_Problem statement:_
Which lines in the entries below contain the string "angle"? Show each of them in full.

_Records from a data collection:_
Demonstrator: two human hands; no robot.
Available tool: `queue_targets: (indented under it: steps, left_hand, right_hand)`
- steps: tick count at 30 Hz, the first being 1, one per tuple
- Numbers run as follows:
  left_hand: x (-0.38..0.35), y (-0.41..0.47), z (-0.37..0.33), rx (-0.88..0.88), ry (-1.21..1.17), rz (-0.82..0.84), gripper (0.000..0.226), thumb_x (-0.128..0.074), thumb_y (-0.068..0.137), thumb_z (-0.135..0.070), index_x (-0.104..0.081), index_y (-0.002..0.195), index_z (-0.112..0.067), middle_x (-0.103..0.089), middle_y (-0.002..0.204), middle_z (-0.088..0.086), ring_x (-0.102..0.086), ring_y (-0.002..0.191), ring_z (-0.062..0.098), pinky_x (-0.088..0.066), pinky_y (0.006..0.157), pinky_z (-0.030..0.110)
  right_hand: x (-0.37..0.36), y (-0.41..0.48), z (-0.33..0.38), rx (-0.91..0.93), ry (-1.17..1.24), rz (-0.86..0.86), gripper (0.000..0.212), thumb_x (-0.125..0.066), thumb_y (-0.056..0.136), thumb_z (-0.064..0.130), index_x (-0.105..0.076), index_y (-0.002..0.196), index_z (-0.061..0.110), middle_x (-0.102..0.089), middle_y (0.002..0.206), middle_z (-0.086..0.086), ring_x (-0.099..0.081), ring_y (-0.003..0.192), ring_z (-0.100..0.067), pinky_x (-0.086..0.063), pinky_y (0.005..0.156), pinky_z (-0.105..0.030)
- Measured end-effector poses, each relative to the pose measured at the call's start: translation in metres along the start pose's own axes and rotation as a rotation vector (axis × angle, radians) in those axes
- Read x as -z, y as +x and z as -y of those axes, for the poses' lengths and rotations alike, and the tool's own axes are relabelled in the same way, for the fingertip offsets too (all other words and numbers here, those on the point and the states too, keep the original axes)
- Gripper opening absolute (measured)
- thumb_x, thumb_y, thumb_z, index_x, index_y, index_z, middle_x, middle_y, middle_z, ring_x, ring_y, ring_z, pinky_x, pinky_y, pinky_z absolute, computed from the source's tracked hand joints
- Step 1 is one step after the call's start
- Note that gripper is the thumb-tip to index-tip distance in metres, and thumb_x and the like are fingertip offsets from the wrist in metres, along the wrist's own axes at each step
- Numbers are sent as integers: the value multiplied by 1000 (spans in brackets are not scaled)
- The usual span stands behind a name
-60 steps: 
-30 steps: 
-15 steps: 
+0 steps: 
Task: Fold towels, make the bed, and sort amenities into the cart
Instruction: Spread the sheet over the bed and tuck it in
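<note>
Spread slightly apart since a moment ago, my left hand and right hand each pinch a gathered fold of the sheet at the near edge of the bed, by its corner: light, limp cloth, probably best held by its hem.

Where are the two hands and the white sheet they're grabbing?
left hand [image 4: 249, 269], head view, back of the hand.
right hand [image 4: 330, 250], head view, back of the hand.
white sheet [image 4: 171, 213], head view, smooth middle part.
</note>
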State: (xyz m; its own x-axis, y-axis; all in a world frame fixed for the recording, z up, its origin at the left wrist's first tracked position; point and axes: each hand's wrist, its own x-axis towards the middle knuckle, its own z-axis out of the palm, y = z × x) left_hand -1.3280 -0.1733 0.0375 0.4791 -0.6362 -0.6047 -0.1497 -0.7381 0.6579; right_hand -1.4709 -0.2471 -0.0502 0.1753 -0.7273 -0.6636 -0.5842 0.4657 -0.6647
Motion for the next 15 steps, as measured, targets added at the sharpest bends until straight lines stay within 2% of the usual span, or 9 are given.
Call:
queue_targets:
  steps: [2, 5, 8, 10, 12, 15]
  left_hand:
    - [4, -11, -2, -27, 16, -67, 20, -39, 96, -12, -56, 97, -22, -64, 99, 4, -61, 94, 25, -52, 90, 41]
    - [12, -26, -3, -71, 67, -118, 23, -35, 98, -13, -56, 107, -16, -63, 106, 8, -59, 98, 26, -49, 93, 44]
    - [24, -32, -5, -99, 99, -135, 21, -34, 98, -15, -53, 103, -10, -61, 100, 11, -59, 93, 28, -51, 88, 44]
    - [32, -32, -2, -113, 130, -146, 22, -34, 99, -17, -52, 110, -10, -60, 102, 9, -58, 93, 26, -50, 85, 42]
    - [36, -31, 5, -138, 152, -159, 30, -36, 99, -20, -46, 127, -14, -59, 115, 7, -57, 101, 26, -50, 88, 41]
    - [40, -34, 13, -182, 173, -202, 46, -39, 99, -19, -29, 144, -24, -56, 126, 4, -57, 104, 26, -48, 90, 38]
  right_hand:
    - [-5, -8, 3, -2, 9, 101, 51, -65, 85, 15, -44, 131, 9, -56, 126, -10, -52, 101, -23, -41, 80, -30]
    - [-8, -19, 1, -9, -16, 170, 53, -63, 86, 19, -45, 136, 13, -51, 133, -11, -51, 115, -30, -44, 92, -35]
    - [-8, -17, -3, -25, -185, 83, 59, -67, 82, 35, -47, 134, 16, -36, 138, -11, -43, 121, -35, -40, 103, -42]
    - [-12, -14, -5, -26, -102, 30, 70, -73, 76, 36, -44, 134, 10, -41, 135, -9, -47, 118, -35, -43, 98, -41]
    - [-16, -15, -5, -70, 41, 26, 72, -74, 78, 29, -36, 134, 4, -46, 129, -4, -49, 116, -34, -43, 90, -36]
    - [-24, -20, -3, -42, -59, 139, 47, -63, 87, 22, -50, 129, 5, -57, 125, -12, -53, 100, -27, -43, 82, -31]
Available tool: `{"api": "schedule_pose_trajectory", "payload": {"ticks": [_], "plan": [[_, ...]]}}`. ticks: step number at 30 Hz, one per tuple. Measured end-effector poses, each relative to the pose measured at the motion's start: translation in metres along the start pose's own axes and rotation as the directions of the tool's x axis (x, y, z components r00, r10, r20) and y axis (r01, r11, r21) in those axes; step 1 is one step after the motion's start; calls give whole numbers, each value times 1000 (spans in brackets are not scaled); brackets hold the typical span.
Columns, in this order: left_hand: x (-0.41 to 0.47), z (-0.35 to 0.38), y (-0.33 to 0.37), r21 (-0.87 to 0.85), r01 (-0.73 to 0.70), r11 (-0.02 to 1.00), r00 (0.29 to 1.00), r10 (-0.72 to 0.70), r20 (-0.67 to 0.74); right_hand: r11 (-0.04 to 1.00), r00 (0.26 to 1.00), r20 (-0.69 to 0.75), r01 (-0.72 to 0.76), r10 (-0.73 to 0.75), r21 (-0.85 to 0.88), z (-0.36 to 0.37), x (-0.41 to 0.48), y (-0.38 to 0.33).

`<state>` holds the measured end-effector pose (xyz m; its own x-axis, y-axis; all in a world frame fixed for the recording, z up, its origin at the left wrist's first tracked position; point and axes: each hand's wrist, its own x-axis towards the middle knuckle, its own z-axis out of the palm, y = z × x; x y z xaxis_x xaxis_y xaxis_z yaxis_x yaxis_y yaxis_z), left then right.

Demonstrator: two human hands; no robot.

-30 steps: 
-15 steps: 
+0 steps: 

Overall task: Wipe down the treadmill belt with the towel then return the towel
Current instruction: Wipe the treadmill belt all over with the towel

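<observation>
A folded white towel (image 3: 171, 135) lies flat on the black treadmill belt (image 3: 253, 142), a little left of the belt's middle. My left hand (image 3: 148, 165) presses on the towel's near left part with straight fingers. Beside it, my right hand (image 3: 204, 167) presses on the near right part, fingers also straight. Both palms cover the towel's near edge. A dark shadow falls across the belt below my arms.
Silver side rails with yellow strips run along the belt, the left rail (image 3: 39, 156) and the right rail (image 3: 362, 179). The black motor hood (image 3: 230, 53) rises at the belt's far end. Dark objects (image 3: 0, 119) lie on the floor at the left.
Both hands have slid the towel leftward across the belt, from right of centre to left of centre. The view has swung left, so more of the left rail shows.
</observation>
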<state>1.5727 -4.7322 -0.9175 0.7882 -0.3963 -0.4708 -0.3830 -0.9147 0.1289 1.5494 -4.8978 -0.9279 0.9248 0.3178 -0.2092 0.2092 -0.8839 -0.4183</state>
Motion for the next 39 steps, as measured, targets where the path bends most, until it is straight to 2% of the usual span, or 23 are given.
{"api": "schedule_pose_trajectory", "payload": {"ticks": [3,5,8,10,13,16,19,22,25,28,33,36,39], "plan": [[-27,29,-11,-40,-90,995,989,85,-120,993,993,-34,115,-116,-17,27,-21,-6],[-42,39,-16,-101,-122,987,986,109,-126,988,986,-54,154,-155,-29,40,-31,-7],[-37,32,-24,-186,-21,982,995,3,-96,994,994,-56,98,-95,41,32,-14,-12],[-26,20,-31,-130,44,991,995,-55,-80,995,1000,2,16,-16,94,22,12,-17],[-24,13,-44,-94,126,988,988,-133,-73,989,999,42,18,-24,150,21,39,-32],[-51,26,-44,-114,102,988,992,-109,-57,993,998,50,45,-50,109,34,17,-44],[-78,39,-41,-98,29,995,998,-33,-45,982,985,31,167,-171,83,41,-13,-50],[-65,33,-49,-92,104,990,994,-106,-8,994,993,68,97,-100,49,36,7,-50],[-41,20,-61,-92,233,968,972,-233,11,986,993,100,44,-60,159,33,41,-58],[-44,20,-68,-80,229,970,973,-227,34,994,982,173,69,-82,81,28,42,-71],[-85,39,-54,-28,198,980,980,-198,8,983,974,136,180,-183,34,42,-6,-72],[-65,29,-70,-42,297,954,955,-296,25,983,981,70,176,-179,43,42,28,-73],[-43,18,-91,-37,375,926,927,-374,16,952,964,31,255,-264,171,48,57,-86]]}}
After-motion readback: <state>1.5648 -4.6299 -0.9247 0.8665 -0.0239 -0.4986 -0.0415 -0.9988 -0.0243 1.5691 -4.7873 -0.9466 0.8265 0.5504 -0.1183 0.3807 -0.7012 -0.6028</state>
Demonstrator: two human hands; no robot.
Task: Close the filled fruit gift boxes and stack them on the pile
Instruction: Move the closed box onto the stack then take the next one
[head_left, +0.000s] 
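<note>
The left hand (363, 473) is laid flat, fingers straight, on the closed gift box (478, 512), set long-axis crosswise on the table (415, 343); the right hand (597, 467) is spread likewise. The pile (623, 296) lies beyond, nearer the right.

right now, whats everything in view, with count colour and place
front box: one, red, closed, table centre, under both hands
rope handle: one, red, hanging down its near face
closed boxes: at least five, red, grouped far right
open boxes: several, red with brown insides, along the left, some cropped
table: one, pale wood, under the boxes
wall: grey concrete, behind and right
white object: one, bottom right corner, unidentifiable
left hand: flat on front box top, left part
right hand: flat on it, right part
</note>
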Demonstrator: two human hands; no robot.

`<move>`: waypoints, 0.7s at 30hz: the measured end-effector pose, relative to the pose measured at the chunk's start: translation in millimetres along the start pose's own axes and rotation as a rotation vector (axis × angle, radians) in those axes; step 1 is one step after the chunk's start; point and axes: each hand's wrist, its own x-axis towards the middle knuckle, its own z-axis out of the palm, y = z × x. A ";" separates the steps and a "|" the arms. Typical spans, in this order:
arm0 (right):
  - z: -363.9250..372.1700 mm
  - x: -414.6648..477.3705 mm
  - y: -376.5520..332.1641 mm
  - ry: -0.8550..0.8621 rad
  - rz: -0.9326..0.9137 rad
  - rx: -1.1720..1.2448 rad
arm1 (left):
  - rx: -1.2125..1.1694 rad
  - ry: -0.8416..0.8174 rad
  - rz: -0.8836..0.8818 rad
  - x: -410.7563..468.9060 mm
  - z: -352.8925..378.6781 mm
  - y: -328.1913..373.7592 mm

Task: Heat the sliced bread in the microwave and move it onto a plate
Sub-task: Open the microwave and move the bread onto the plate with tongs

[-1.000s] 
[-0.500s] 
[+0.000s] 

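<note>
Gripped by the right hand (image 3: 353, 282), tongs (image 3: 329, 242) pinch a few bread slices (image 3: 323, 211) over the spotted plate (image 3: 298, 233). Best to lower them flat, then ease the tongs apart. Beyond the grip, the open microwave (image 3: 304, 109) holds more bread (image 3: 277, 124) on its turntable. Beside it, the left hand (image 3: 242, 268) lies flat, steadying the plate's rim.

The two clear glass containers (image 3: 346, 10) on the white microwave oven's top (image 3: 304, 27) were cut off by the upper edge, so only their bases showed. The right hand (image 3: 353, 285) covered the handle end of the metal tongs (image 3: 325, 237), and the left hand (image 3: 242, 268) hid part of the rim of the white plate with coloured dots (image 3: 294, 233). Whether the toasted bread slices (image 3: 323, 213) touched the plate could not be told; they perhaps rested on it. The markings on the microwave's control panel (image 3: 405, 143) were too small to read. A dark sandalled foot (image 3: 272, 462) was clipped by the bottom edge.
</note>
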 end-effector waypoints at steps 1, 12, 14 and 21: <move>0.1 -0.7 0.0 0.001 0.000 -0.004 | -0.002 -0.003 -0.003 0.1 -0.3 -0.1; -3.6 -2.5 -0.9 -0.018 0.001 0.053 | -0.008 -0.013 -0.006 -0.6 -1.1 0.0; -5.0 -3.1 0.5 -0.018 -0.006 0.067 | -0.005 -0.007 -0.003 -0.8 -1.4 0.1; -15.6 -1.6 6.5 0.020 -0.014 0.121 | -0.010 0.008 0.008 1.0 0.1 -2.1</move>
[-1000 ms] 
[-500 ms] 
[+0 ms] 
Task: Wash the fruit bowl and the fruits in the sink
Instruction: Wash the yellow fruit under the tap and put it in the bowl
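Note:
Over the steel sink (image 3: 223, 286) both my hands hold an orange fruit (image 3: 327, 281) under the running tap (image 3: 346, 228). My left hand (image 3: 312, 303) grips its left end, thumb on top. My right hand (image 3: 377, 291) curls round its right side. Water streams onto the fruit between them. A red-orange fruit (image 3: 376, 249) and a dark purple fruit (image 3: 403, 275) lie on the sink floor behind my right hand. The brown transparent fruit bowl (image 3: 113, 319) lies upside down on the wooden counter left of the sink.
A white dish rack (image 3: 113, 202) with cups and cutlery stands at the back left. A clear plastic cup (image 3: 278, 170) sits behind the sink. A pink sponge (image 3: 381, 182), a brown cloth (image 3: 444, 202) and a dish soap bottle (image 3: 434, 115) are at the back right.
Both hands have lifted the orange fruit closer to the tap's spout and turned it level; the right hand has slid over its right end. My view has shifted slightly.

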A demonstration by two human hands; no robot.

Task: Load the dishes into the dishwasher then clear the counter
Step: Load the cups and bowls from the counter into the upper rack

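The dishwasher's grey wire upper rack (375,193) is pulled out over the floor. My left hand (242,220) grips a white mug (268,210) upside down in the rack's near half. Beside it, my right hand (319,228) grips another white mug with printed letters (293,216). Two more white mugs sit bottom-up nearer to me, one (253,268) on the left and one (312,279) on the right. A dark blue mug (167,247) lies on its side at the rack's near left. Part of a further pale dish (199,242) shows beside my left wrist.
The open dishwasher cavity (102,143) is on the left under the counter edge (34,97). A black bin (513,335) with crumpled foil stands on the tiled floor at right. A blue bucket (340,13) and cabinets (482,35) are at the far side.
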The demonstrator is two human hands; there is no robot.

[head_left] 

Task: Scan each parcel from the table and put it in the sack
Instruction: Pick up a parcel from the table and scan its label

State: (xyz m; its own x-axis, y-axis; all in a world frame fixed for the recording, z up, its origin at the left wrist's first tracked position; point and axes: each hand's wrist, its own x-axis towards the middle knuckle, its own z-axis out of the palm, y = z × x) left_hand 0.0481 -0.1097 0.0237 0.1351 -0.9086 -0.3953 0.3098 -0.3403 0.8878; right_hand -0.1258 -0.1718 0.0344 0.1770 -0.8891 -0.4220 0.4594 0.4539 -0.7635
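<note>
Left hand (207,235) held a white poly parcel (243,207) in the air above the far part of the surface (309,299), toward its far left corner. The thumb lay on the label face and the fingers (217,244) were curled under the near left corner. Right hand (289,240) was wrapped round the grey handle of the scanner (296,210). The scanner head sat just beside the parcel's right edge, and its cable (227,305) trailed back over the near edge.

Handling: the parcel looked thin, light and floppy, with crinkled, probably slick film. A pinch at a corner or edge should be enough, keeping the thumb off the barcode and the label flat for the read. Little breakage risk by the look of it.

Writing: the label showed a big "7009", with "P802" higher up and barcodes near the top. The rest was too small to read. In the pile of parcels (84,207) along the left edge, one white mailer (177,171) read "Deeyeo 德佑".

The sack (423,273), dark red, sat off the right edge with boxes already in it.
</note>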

_Response area:_
- Measured end-effector poses, each relative to the pose measured at the call's start: translation in metres along the start pose's own axes and rotation as a rotation vector (axis × angle, radians) in those axes
`<move>`: waypoints, 0.7s at 30hz: the measured end-effector pose, relative to the pose measured at the chunk's start: translation in millimetres along the start pose's own axes and rotation as a rotation vector (axis × angle, radians) in those axes; step 1 is one step after the chunk's start; point and axes: each hand's wrist, its own x-axis towards the middle knuckle, its own z-axis out of the palm, y = z × x. A ";" separates the steps and a "|" the arms. Typical spans, in this order:

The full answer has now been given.